Which of the lines in the data mention the string "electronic"? List them all.

---------- Data for this exercise ----------

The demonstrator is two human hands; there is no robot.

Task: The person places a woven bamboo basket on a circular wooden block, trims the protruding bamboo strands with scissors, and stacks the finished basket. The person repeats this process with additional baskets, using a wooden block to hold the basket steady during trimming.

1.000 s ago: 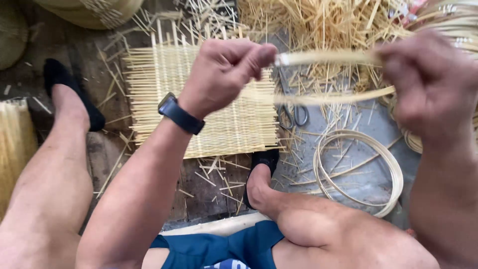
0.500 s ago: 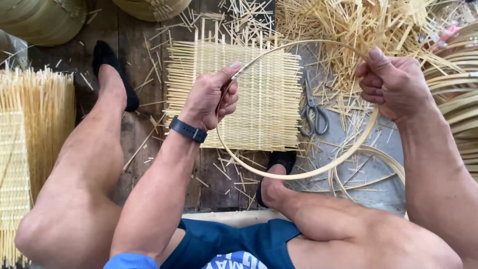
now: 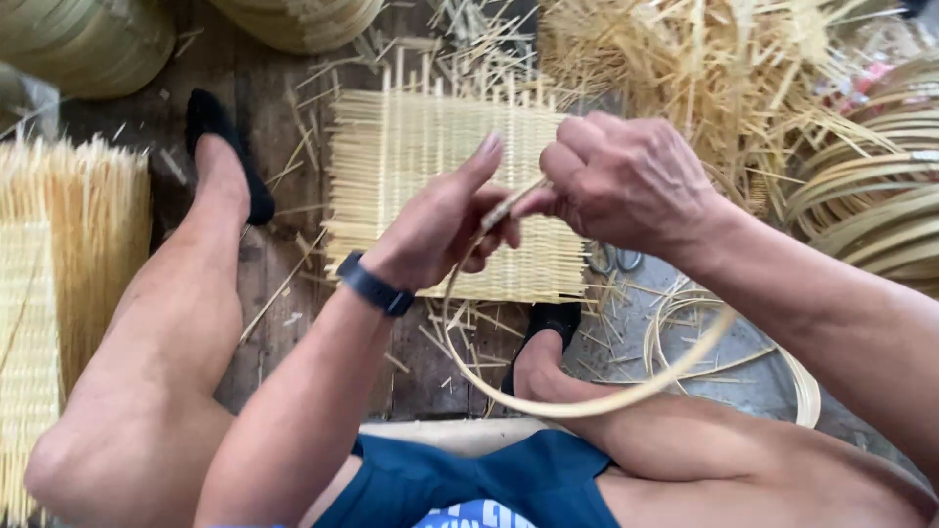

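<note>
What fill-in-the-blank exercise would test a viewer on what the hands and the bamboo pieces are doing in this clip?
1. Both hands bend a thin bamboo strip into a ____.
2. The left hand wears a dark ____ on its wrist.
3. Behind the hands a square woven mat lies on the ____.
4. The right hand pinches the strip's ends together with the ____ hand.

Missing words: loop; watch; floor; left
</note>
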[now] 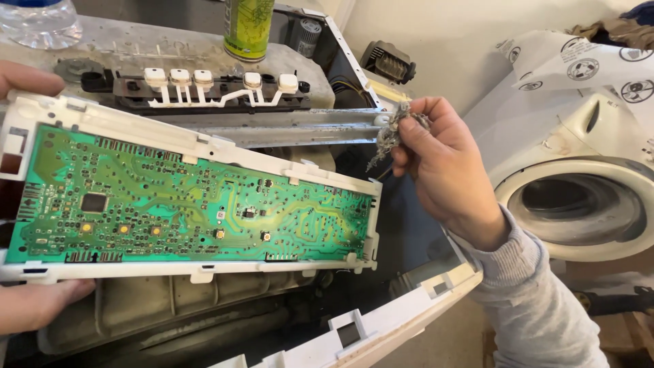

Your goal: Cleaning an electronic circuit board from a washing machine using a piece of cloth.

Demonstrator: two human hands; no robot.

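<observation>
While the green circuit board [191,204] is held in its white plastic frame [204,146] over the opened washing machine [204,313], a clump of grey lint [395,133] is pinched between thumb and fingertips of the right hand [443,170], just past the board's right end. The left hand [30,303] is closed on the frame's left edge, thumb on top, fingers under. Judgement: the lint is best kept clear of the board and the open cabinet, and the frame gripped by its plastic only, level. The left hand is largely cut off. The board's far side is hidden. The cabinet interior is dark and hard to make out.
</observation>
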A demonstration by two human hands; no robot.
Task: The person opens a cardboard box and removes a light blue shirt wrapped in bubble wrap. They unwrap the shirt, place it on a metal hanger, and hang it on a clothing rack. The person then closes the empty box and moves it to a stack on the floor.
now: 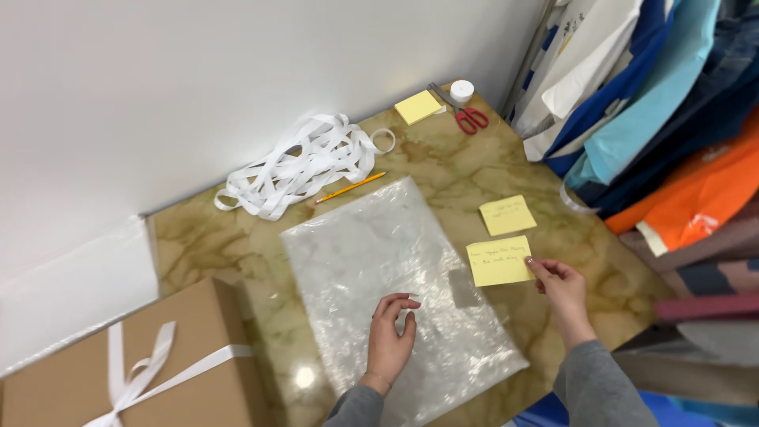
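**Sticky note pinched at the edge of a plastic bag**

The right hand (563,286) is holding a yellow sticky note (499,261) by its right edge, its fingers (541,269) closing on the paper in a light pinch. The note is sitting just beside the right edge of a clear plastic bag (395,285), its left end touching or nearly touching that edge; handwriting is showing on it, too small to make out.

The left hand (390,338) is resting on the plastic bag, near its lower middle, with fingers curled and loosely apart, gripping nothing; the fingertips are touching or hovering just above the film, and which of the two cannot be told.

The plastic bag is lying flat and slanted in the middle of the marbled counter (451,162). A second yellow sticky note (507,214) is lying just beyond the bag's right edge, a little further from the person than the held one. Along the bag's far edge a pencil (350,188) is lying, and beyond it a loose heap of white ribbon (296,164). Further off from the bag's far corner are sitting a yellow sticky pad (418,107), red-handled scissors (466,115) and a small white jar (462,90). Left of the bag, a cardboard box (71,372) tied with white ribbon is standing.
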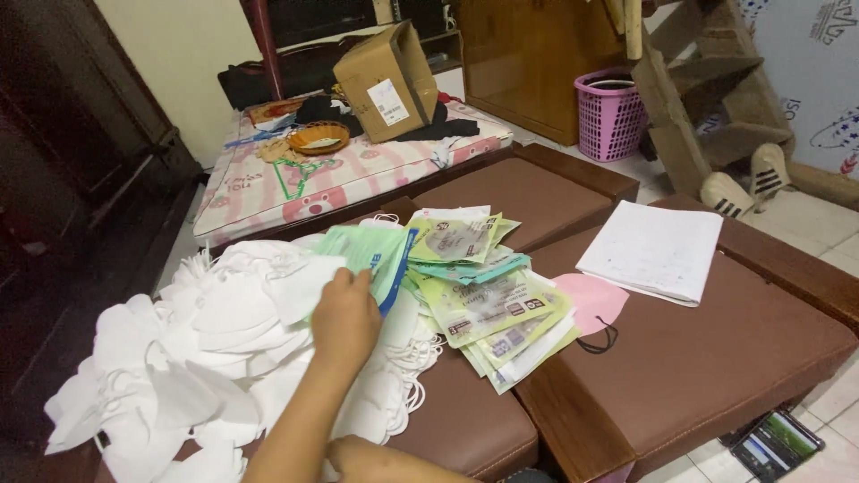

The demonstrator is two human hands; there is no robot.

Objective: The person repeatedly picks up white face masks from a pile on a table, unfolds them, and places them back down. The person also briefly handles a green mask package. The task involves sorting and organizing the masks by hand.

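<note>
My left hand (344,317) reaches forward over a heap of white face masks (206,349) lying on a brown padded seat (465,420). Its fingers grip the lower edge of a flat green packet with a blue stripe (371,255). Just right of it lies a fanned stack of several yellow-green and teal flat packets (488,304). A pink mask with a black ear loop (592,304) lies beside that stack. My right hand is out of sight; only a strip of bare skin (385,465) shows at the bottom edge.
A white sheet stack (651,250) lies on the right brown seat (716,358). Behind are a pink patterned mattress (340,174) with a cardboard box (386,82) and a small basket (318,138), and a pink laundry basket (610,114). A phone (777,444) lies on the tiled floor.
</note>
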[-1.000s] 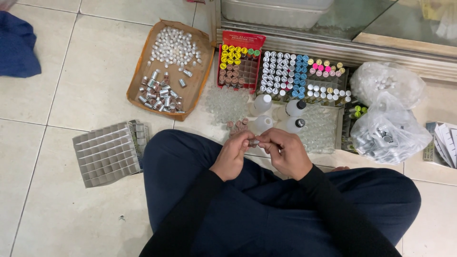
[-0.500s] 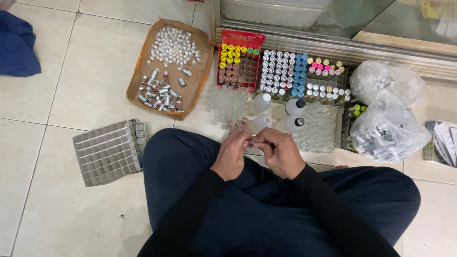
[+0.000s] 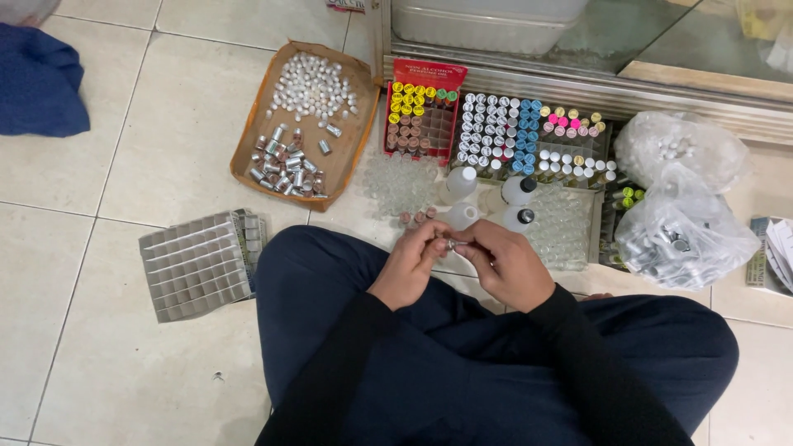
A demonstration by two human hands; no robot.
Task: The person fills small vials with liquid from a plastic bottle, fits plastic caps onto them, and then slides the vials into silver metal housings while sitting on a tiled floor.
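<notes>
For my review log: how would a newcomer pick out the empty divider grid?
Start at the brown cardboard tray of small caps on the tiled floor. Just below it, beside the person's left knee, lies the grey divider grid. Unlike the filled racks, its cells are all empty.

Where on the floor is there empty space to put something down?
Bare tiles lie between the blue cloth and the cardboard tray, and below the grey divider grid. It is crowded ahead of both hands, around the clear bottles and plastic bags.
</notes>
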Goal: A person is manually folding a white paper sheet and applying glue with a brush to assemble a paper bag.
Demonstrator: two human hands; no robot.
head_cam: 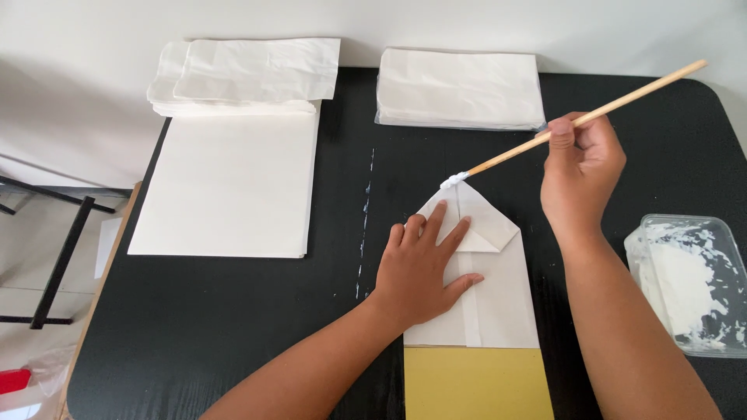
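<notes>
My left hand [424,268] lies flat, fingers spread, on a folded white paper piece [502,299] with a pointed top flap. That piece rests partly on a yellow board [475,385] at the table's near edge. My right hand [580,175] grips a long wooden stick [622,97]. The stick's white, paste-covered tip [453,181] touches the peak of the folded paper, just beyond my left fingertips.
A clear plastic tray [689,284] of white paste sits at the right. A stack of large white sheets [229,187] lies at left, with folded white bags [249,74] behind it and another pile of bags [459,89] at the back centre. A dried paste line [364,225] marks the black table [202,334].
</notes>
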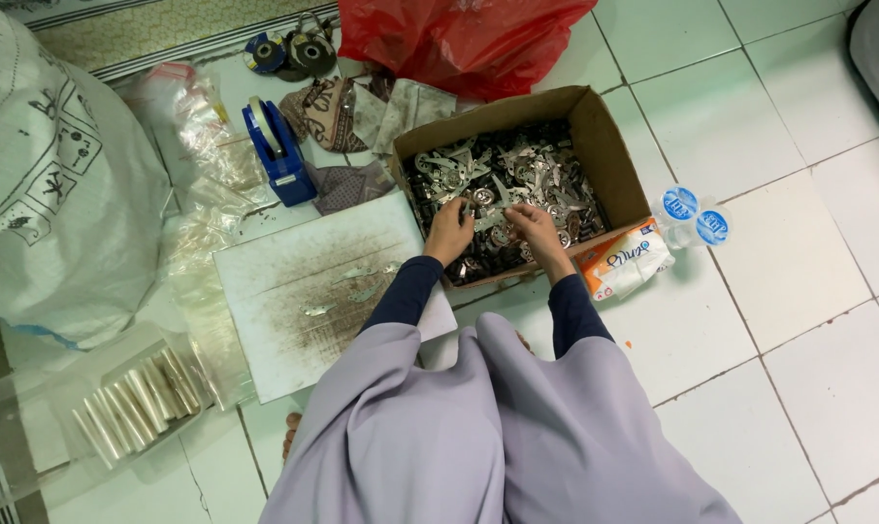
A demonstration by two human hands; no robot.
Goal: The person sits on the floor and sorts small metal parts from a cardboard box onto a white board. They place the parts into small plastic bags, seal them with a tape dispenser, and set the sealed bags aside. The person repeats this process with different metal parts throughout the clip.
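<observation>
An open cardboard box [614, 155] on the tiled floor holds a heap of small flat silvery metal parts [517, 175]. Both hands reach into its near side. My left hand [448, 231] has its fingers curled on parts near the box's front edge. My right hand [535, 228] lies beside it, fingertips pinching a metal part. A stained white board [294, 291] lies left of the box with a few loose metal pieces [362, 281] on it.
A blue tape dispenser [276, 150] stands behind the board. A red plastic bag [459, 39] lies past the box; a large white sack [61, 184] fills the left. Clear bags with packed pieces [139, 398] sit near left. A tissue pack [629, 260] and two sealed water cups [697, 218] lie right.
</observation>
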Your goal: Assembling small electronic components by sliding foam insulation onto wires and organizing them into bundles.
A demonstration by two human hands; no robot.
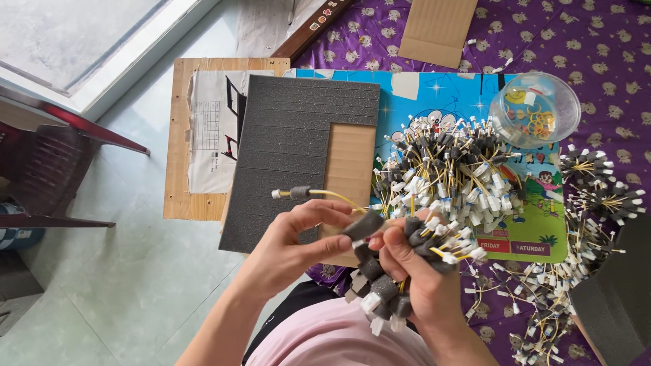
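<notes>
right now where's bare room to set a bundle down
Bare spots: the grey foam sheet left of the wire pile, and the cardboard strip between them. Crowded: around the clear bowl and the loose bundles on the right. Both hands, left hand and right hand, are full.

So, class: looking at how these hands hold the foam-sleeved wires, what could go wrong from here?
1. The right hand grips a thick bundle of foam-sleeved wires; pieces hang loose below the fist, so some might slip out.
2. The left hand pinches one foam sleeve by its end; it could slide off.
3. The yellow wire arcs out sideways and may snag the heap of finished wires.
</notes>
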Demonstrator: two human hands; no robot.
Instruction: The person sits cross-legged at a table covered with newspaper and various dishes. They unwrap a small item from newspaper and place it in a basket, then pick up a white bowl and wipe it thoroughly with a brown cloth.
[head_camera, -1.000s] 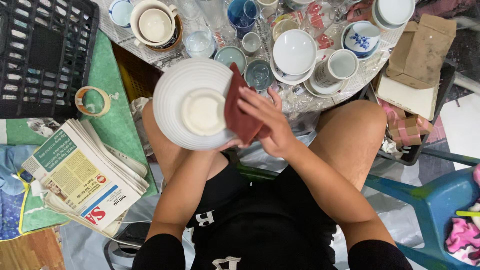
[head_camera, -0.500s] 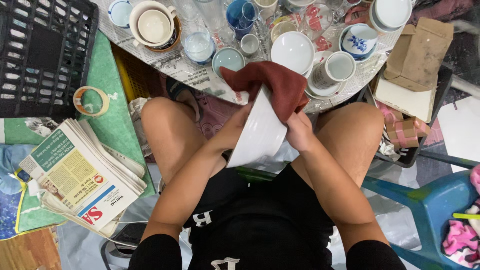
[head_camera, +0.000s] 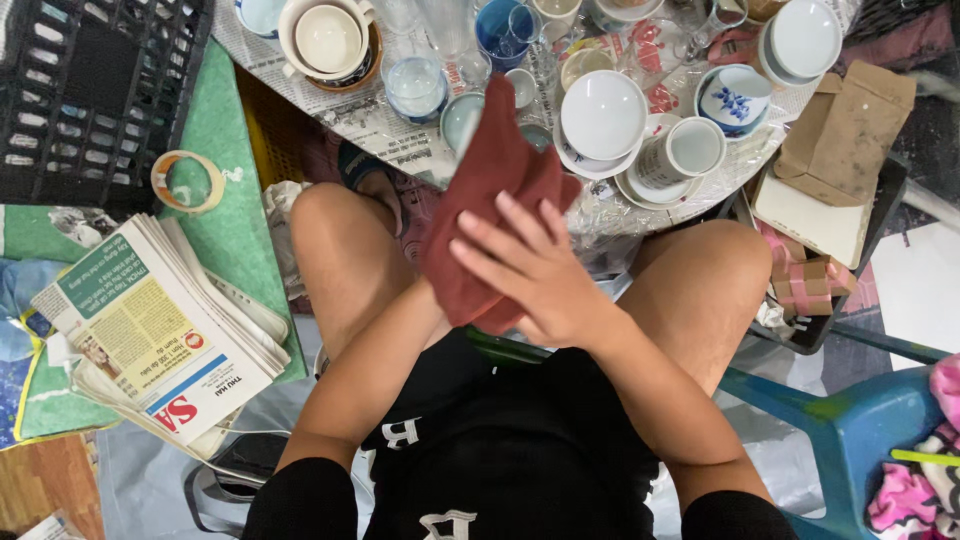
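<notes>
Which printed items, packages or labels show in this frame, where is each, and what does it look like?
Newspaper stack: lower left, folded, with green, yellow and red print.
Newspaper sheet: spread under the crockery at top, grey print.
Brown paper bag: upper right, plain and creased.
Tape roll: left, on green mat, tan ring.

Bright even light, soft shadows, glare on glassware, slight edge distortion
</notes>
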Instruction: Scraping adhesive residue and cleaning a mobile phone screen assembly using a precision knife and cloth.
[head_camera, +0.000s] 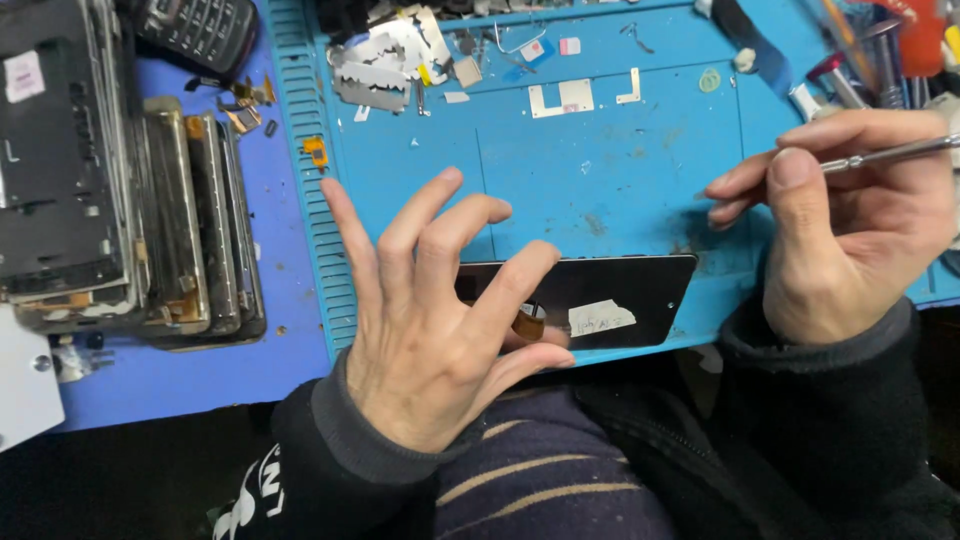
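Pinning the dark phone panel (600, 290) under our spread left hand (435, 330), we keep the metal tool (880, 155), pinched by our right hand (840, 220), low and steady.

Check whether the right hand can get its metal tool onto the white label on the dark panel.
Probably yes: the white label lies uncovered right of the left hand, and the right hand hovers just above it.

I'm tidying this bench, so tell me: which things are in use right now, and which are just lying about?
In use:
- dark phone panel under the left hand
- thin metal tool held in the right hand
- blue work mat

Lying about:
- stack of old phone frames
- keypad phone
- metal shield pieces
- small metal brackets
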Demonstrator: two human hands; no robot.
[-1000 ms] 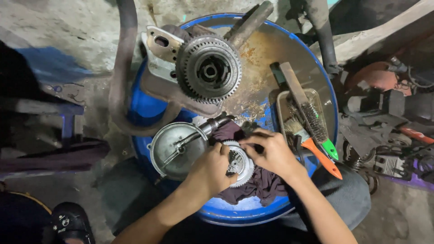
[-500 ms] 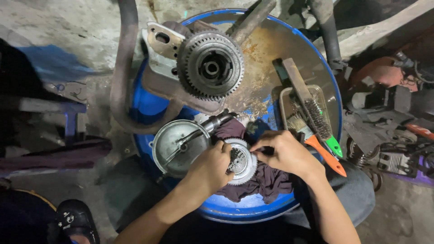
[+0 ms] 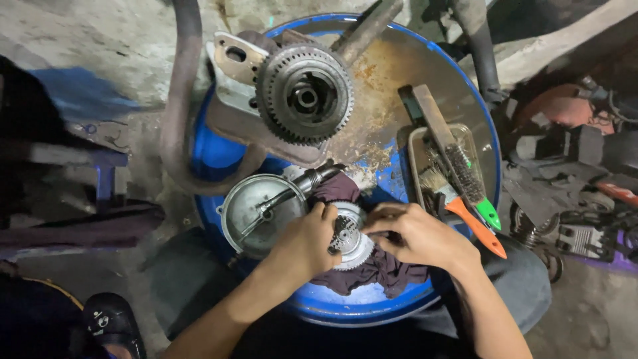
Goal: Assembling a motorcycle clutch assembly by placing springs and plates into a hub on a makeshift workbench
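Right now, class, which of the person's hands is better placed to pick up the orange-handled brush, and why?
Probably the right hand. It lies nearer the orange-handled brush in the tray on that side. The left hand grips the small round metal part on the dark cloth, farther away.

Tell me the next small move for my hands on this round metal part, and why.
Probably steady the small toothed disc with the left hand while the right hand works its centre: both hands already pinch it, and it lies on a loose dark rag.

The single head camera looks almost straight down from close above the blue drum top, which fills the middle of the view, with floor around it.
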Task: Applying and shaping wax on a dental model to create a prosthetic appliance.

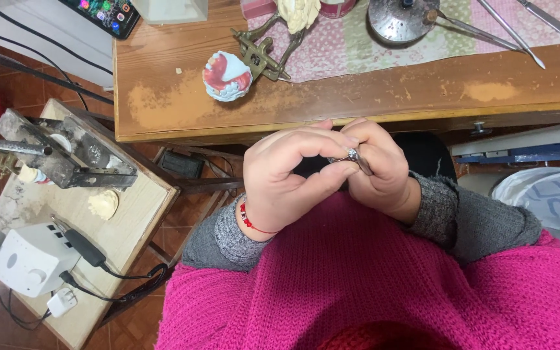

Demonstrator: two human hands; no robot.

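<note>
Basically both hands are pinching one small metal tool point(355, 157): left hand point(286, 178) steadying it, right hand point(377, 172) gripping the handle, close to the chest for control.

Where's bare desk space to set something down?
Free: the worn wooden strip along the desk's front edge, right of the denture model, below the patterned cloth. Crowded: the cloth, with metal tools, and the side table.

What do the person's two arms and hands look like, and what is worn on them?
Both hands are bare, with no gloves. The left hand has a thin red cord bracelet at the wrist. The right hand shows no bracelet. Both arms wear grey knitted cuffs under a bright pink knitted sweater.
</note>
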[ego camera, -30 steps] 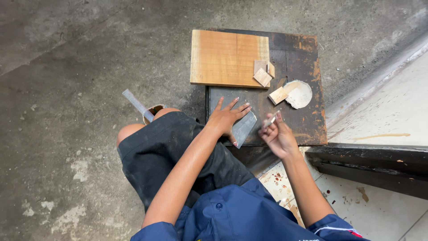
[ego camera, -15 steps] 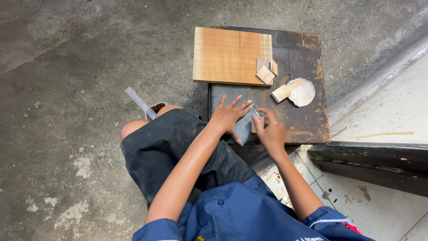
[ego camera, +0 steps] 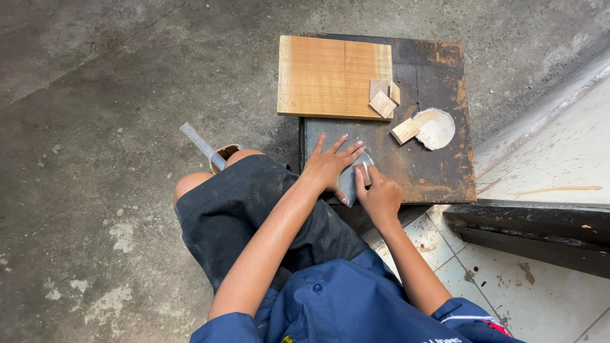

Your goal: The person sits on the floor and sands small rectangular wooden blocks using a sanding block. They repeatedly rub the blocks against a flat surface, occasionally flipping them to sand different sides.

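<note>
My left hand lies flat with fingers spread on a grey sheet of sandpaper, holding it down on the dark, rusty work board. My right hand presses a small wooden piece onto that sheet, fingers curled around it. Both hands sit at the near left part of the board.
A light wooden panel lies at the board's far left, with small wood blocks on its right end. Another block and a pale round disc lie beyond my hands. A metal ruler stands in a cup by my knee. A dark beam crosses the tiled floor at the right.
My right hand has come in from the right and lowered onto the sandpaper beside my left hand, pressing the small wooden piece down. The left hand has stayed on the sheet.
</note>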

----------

**Result**
Your goal: Cleaning an electronic circuit board from a washing machine using a piece of cloth.
Your goal: Assembling small electronic components by sliding foam insulation onto wires and organizing them into bundles.

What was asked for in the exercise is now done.